**Your assignment**
Copy out, from the data, each line containing the string "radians".
══ Material for this exercise ══
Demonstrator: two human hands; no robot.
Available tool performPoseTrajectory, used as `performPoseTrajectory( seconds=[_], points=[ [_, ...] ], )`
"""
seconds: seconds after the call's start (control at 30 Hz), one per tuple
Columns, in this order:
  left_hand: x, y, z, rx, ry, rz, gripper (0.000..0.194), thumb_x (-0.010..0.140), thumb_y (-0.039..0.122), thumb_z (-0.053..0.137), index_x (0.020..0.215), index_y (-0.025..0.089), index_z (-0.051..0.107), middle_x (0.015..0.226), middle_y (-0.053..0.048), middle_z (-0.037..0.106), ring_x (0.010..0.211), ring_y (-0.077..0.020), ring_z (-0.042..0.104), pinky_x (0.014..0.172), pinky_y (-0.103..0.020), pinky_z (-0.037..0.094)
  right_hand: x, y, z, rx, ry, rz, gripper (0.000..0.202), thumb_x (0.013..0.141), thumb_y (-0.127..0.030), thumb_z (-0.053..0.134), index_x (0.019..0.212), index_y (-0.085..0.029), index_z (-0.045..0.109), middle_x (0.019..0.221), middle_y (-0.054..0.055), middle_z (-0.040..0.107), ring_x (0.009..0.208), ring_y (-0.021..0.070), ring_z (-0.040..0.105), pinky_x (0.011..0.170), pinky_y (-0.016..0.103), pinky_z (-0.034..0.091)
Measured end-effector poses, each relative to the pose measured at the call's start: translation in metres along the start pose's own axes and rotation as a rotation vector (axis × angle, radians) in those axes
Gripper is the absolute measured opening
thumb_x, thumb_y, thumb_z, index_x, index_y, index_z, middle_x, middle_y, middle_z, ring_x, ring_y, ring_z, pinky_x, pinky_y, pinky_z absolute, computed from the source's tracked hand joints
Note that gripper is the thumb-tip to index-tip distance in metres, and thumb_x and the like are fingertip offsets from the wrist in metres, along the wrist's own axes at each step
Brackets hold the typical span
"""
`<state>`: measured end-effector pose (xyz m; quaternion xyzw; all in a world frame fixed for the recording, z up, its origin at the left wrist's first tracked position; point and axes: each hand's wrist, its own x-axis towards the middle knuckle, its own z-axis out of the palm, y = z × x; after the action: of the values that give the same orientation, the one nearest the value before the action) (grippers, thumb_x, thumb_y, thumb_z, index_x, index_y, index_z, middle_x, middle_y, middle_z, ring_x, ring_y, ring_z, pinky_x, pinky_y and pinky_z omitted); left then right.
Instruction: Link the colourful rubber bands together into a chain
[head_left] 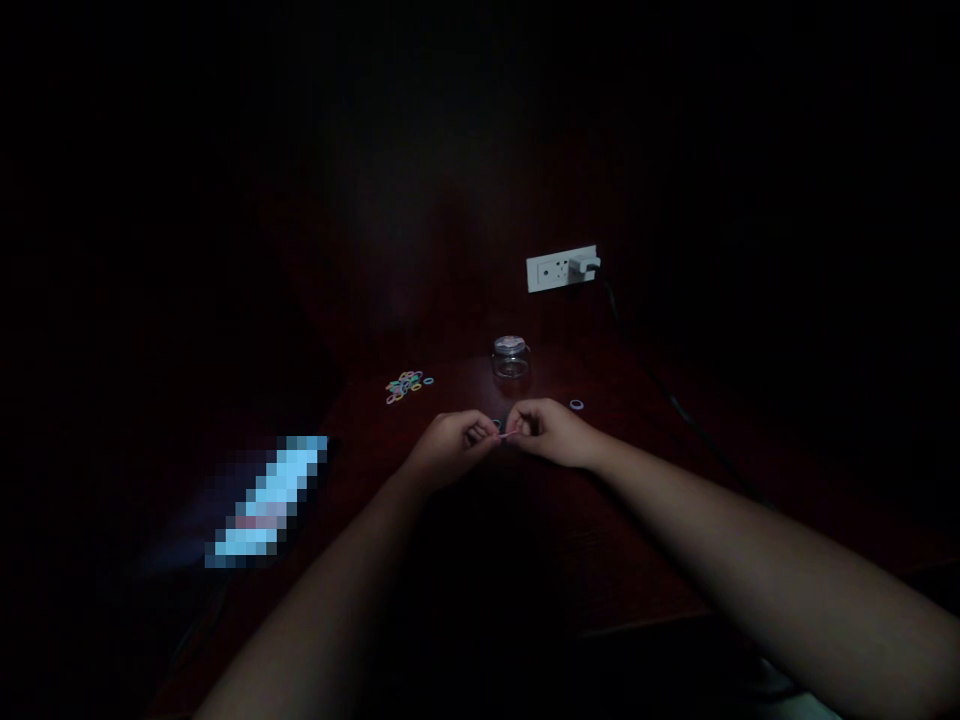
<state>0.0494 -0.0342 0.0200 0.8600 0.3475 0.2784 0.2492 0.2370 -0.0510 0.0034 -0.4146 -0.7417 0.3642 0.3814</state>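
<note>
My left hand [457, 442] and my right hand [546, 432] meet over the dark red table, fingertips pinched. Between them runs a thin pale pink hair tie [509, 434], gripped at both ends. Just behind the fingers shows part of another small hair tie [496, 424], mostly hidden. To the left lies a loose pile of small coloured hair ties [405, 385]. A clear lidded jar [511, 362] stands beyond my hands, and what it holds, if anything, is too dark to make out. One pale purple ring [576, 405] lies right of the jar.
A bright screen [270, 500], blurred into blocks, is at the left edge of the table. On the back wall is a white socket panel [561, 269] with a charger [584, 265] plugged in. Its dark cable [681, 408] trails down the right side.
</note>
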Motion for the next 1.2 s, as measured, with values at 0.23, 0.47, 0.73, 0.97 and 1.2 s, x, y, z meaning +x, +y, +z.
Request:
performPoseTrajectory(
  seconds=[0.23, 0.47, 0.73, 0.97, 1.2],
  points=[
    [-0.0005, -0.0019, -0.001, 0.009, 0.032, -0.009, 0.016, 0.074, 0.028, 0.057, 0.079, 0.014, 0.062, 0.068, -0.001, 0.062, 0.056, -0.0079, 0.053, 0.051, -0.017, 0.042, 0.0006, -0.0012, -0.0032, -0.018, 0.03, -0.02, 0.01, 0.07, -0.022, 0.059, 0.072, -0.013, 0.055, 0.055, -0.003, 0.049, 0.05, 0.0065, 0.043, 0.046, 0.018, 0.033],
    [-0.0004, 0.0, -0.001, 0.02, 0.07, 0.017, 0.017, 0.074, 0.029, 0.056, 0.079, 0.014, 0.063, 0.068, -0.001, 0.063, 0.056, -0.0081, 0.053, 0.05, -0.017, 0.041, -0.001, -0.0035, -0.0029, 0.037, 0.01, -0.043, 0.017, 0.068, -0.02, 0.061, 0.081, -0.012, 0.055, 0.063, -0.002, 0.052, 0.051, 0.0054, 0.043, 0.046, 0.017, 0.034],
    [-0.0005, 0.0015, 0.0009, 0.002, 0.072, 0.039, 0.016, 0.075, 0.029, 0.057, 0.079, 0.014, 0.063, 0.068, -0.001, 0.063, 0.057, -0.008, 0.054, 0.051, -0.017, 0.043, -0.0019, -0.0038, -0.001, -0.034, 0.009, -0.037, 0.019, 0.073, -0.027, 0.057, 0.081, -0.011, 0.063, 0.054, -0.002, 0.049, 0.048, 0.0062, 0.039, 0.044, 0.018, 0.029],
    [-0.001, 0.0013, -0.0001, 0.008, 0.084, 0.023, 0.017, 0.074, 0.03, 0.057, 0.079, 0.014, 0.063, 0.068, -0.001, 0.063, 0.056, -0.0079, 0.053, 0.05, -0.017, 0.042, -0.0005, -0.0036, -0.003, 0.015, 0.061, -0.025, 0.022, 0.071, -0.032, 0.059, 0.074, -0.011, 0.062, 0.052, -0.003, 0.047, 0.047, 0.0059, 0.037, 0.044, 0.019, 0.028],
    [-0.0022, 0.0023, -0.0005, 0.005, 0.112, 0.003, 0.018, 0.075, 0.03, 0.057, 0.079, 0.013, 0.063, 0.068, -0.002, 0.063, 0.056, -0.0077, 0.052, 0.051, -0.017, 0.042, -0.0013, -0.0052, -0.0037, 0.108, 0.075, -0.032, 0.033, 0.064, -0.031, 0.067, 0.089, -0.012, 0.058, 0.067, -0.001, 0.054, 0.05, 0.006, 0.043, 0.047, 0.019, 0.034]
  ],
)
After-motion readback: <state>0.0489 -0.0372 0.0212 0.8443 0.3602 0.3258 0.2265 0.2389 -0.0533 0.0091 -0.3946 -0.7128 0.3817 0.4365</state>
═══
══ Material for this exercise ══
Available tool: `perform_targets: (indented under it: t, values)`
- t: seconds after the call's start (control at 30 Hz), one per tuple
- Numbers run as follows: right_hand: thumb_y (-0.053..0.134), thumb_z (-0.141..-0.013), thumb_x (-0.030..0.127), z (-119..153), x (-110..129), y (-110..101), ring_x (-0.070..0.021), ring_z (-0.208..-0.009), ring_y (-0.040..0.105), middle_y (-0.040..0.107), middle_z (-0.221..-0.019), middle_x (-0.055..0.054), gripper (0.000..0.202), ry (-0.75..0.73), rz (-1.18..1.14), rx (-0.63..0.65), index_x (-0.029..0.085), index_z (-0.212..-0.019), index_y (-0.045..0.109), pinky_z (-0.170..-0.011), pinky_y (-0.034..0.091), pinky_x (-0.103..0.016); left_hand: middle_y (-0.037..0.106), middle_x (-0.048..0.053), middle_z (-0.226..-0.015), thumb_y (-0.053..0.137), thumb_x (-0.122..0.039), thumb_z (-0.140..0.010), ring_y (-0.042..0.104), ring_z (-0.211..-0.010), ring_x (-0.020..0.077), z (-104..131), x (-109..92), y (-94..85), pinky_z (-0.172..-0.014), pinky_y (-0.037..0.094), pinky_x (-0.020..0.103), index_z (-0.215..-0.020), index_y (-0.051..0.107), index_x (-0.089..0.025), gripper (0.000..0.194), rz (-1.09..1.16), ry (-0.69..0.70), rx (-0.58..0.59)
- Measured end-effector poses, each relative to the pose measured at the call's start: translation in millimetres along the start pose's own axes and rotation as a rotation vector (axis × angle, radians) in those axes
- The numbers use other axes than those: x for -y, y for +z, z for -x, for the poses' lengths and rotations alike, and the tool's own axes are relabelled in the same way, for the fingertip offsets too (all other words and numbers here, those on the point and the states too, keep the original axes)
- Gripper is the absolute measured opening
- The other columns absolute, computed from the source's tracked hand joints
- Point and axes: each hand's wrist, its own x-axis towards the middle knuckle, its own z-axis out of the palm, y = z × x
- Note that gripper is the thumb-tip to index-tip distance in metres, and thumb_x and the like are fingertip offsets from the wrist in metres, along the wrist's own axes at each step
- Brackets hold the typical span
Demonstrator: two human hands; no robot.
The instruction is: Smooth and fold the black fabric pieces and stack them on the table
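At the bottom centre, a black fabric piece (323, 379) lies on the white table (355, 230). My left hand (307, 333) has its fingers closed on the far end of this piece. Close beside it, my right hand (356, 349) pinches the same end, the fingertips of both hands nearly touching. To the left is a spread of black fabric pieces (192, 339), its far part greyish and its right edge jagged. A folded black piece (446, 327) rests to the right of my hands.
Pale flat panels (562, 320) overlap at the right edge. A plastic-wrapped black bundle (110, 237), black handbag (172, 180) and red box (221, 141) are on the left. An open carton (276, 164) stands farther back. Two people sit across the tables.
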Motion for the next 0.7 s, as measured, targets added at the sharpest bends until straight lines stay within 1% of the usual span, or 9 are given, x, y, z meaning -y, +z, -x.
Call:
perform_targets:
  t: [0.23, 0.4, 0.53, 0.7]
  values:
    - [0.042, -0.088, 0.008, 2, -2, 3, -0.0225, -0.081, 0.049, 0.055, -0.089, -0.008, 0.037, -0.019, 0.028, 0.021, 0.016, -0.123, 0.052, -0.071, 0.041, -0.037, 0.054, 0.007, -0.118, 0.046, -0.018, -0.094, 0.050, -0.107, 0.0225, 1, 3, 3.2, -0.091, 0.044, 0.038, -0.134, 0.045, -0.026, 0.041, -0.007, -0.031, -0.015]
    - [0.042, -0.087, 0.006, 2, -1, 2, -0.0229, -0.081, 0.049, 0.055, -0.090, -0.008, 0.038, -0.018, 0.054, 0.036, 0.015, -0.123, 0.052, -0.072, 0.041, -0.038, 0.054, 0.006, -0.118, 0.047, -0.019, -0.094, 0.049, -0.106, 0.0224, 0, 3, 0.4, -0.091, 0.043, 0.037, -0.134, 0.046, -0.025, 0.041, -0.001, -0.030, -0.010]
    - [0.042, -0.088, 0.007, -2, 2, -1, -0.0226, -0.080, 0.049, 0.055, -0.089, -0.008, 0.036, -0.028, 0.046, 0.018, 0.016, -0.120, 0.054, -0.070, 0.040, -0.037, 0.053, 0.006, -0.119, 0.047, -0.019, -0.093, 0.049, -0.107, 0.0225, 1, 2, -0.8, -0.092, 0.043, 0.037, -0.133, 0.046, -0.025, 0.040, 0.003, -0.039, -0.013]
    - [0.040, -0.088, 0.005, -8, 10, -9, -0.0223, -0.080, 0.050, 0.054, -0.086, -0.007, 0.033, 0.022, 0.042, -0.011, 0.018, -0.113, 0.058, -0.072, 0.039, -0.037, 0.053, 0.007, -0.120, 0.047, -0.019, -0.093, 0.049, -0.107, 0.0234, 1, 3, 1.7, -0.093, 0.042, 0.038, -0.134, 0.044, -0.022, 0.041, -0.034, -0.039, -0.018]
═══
**Solution for this exercise**
Measured end-effector poses, each relative to the pose measured at the call's start: translation in metres along the start pose's own axes and rotation as a rotation vector (axis × angle, radians) in those axes
- Measured end-effector poses, each relative to the pose measured at the call's start: translation in millimetres along the start pose's own axes and rotation as a rotation vector (axis × angle, radians) in those axes

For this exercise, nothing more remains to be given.